Forex attracts more traders with its ever-growing popularity. One of the reasons that many traders like to trade in the Forex market is because it requires the least amount of capital to trade. Trading happens 24 hours a day, five days a week and offers huge probable profits due to leverage provided by trading platforms. However, Forex is also extremely volatile. Rates fluctuate all the time, and it is likely to lose substantial sums, especially for the inexperienced trader.
Forex Day Trading Risk Management
Every successful Forex trader knows that the market is risky. And so, they know that the most crucial element of trading is a precaution, to keep profits going.
To begin with, you must keep the maximum percentage of risk. Mark it as low as 1% of your trading capital. This means that if you have a $1,000 account, mark your losses to no more than 1% of it, which is $10. This applies to every single trade, as losses do add up and it’s not impossible to lose more than the money you began with. This risk can be managed by setting a Stop Loss Limit, which will be discussed further below.
Forex Day Trading Strategy
A strategy is often assessed by its win-rate and risk/reward ratio. This helps traders determine which Day Trading Strategy works best for them.
Win Rate
This represents the number of trades you win out of all the trades you place. For example, if you placed 100 trades and won 60 of this, it means that you have a win rate of 60%. Most Day traders aim to reach at least a 50%-win rate, which is attainable if the right trading strategies are employed.
Risk/Reward Ratio
This is the capital you risk to your probable profit ratio. If you lose five pips (point in percentage) on your losing trades but gain ten pips on your winning trades, that means that you are still profiting from your trades.
Hypothetical Scenario
When you trade a forex pair for two hours during the market’s busy time, it’s possible to make five round turn trades. Considering that there are 22 trading days in a month, the trader is making roughly 110 trades monthly.
To gain profits in your trades, you must be well-familiar with the different strategies that successful day traders use. These strategies will be discussed further below.
Trading Leverage
Leverage is the opportunity to trade a large amount of money with small capital. Some trading platforms offer a leverage of up to 1:200. This means that if you have a $1,000 trading capital, you can trade up to $200,000. However, your risk must still be based on your deposited trading capital to minimize your losses.
Trading Currency Pairs
As a trader, you must know the types of currency pairs and which of these will likely earn you profit. The three types of currency pairs are major pairs, cross pairs, and exotic pairs.
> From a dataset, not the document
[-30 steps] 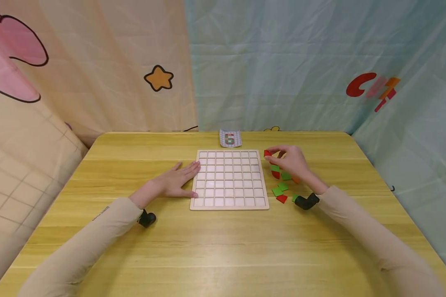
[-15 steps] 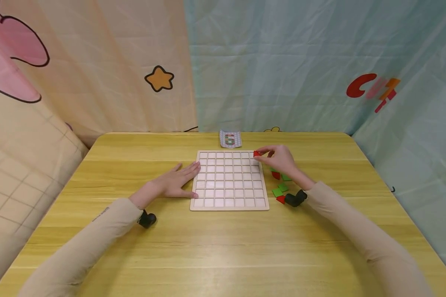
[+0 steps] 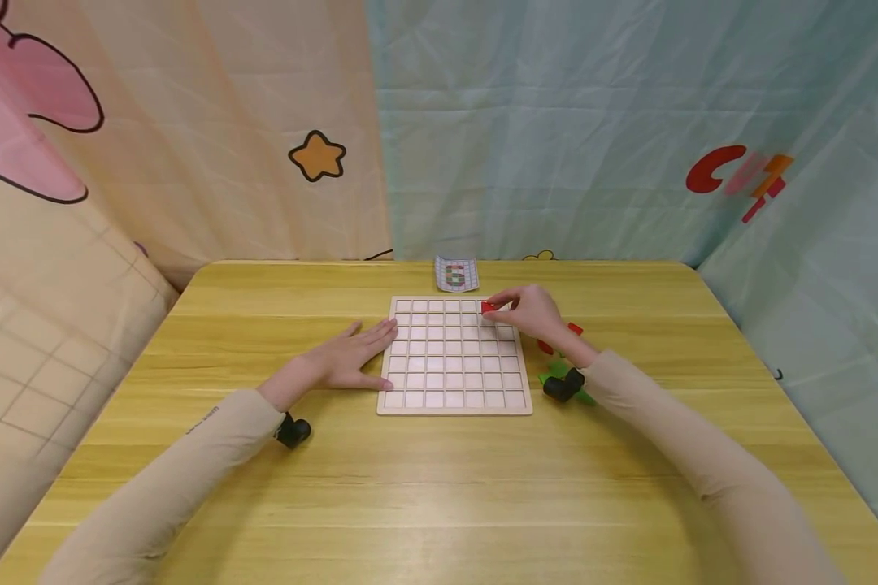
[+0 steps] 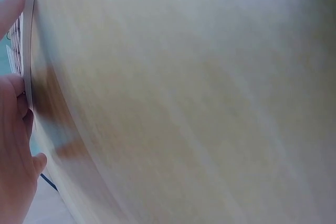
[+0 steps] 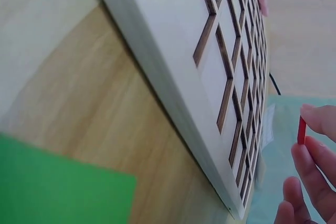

Major pairs are major currencies paired with the US dollar; Cross pairs are major currencies paired with other major currencies but not with the US dollar, and Exotic pairs are minor currencies paired with the US dollar.
Major pairs have the fastest and most active movement in the market as many traders prefer to trade in these currency pairs. Cross pairs move in medium flow while Exotic pairs are the least productive of the three. Most traders choose to trade in major currency pairs, as it is fast-moving and guarantees quick profits. However, you must also note that losses are more probable as well due to the market being fast-moving.
Slippage, Gap, and the Stop Loss Limit
The market won’t always move in your favor, and you won’t ever find yourself having a good day trade. This is even more possible when the market moves too slowly for extended periods.
Slippage is when the buy or sell rate quickly and successively falls in a short time. It is inevitable in trading. Often traders set a Stop Loss Limit to avoid ending up with significant losses.
A gap, on the other hand, is the sudden drop or “jump” of a buy or sell rate. The fall could range from 20 or more pips. This is an unexpected and crucial part of trading, as even a Stop Loss limit cannot control a trader’s losses. For example, if you set a Stop Loss limit of 20 pips but the price suddenly dropped to 30 pips, missing the Stop Loss limit you set, your trade does not automatically close. Hence, in this position, you must close the deal yourself.
The Final Word
Employing this risk-controlled strategy and with a 55%-win rate, it’s possible to attain a 20% profit every month with forex day trading. However, you must not merely rely on this number as Forex is still a complicated trade. These strategies are only employed to make selling more straightforward and more comfortable to understand for both novice and professionals.
With a decent win rate, risk/reward ratio, and an effective strategy, you can earn 5 to 15 percent of profit every month. This is with a massive help of leverage. Many trading platforms offer up to 1:200 leverage, and so you do not need a huge capital to be able to trade.